The higher value crops (fruits, veggies) have different and more difficult problems than maize,soybean,wheat,cotton which are grown in huge fields with known parameters (thanks to precision planting, etc.). Having machines till the space between these rows would be an easy proof of concept. Syncing and coordinating multi machines in one field would be step two. There's 200M acres like this and farmers would be happy to pay between 10-100 _per acre_ depending on frequency and task performed.
The problem is the "easy crops" are already harvested by a machine that's GPS guided and nearly infinitely wide; at that point hiring some farmer to "pilot" it is cheap.
True - and an important distinction. Hiring someone for $20/hr to sit in the cab of some multi-million dollar harvesting machine isn't that hard.
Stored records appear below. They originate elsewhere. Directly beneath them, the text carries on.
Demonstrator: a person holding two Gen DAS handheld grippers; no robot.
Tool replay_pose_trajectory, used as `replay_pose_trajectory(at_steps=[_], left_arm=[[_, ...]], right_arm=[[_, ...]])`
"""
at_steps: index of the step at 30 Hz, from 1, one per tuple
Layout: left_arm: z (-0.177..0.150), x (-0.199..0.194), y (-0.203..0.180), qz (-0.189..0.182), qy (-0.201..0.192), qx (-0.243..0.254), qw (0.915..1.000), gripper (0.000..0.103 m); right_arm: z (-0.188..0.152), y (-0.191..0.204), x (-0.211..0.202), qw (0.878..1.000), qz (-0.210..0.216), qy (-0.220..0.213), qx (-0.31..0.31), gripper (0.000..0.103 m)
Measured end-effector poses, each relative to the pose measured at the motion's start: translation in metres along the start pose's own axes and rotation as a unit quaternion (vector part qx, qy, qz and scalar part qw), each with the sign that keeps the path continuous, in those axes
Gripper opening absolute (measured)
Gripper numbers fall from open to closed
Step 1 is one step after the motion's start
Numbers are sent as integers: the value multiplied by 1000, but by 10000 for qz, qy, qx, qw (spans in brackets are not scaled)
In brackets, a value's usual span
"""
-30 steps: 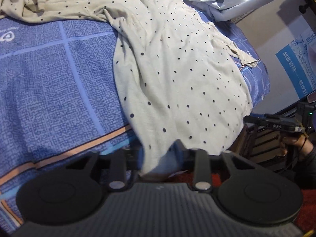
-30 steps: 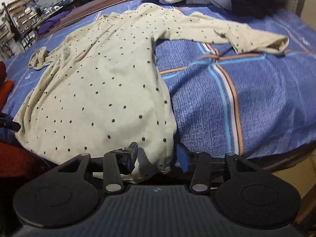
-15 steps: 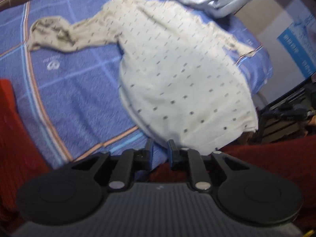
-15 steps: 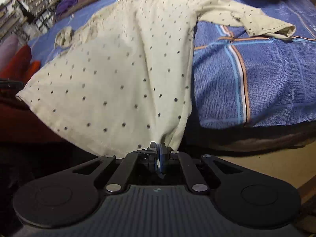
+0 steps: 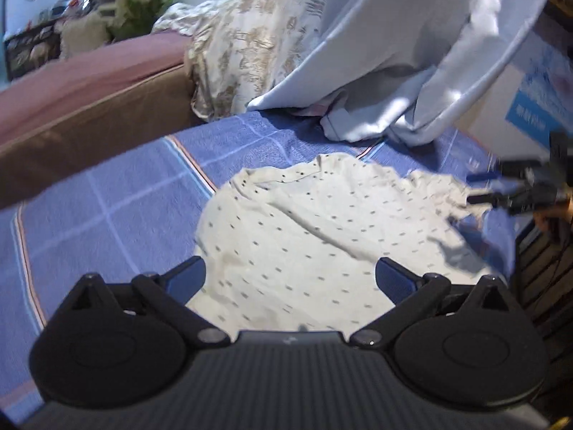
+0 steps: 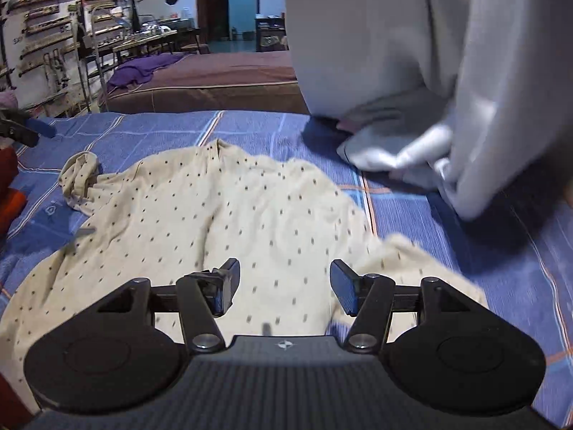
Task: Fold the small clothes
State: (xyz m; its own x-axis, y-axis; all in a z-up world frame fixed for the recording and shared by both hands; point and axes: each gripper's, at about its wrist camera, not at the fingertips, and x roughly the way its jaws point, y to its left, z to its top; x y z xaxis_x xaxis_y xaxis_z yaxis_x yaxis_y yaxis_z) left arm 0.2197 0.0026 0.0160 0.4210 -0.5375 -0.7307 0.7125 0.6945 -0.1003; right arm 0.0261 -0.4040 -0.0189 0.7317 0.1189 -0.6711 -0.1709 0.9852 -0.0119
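A cream long-sleeved top with small dark dots (image 5: 322, 236) lies rumpled on the blue checked bedsheet (image 5: 118, 208). It also shows in the right wrist view (image 6: 222, 222), with one sleeve bunched at the left (image 6: 77, 175). My left gripper (image 5: 290, 279) is open and empty just above the garment's near part. My right gripper (image 6: 284, 286) is open and empty above the garment too. The right gripper shows at the right edge of the left wrist view (image 5: 519, 193); the left gripper's blue tip shows at the left edge of the right wrist view (image 6: 25, 129).
A pale grey satin cloth (image 5: 412, 71) hangs down onto the far part of the bed, also in the right wrist view (image 6: 447, 107). A floral cover (image 5: 243, 43) and a brown mattress (image 5: 89, 107) lie behind. Red fabric (image 6: 10, 193) sits at the left.
Both grippers were shut on the garment's hem and have let go; both are now open. The garment has been carried up onto the bed and lies in a rumpled heap.
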Motion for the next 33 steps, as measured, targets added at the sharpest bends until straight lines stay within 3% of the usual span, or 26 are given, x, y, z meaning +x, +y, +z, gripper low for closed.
replay_pose_trajectory(at_steps=[3,6,9,13,14,15,16,18,19,23,24,26,28,29,30,31,32,33], left_arm=[[16,62,26,450,185,558,9973,98],[23,112,50,160,371,155,9991,96],[11,154,60,19,640,171,9978,90],[-4,180,66,-198,563,-58,9982,81],[-6,179,62,-276,458,133,9985,58],[-4,180,61,-140,442,275,9985,18],[-1,179,65,-114,413,133,9990,2],[10,171,84,-660,166,-645,9956,2],[17,166,89,-678,33,-737,9950,2],[38,169,107,10,-29,-624,9980,0],[41,171,114,197,-74,-734,9971,0],[44,175,134,747,-29,-1059,9916,0],[44,179,148,923,181,-1210,9882,2],[44,176,151,972,128,-1330,9863,9],[44,170,153,819,-19,-1484,9855,27],[45,165,154,494,-173,-1626,9853,42],[45,162,152,161,-212,-1674,9855,72],[46,161,146,-5,-184,-1574,9874,75]], right_arm=[[31,-21,62,9997,-3,58,-247,93],[48,-36,115,9988,-3,212,-438,92],[58,-45,160,9968,30,475,-646,91],[61,-60,202,9960,40,726,-512,85],[60,-63,209,9953,172,874,-387,76],[59,-66,211,9950,279,926,-257,53],[60,-67,210,9953,366,885,-158,0],[65,-70,207,9963,247,821,-117,0],[69,-73,201,9979,14,643,-71,0],[89,-91,196,9975,-651,259,110,0],[95,-93,199,9970,-709,285,105,0],[102,-89,207,9919,-1243,192,-188,0],[106,-96,220,9900,-1371,343,-13,0],[106,-99,223,9904,-1323,368,135,0],[106,-97,221,9905,-1350,248,112,0],[106,-93,217,9901,-1397,80,88,18],[106,-90,212,9909,-1334,-98,137,31],[105,-88,207,9933,-1127,-191,148,62]])
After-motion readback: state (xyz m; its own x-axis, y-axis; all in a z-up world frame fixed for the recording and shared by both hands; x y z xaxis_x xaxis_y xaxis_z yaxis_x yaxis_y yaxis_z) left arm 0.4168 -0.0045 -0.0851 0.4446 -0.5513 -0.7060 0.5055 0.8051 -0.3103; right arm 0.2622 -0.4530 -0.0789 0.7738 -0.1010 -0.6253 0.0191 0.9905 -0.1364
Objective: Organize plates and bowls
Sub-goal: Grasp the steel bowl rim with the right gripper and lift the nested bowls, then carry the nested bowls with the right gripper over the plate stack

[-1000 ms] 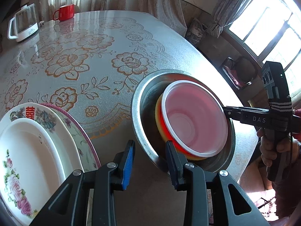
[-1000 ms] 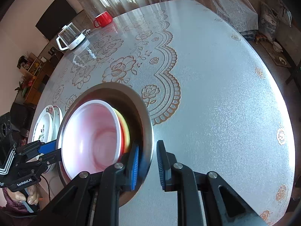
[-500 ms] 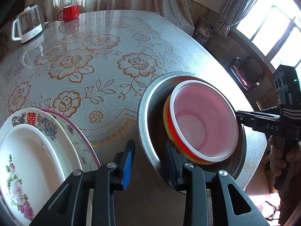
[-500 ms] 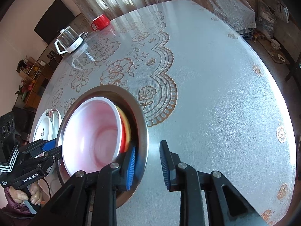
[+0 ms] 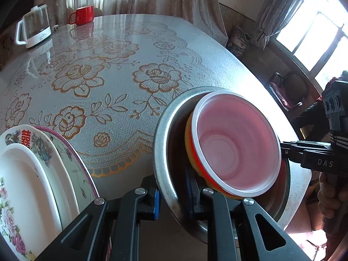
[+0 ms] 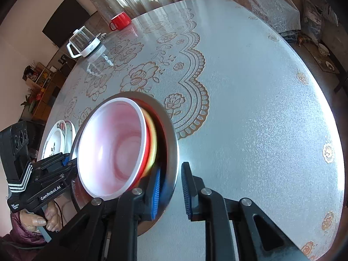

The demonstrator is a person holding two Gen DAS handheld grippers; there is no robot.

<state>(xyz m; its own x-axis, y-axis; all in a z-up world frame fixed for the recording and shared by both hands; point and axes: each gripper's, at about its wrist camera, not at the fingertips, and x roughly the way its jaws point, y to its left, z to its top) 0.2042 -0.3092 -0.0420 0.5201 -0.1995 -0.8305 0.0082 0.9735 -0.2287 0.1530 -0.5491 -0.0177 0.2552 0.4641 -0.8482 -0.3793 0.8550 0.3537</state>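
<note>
A steel basin point(image 5: 165, 130) point(image 6: 171, 139) stands on the round table and holds a nested stack: a pink bowl with a white rim point(image 5: 235, 145) point(image 6: 113, 150) in a red bowl, in a yellow one. My left gripper point(image 5: 173, 193) straddles the basin's near rim, one finger outside and one inside, jaws open. My right gripper point(image 6: 170, 187) straddles the opposite rim the same way, jaws open. A stack of flowered plates point(image 5: 26, 178) point(image 6: 56, 139) lies left of the basin.
A glass kettle point(image 5: 32, 29) point(image 6: 83, 42) and a red mug point(image 5: 83, 15) point(image 6: 120, 20) stand at the table's far side. The table point(image 6: 261, 108) has a lace-patterned cover. Its near edge runs just below the basin.
My left gripper moved forward, so its fingers now straddle the basin rim. My right gripper opened wider around the other rim. The basin sits slightly further from the table's edge.
</note>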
I think it's a bit of an area that doesn't really benefit from more efficiency (except on the things that have to be picked by hand) - farmers don't even bother flattening their land to make it easier to plant/harvest, as the machines handle slopes and hills just fine.
I agree it is an area that we have probably already reached peak from labour efficiency stand point. Ofc, machines can get slightly bigger and methods slightly more optimised. But there is good reasons to keep a human in loop and near to fix any immediately fixable problems. Or just to fill fertilizer or empty the load.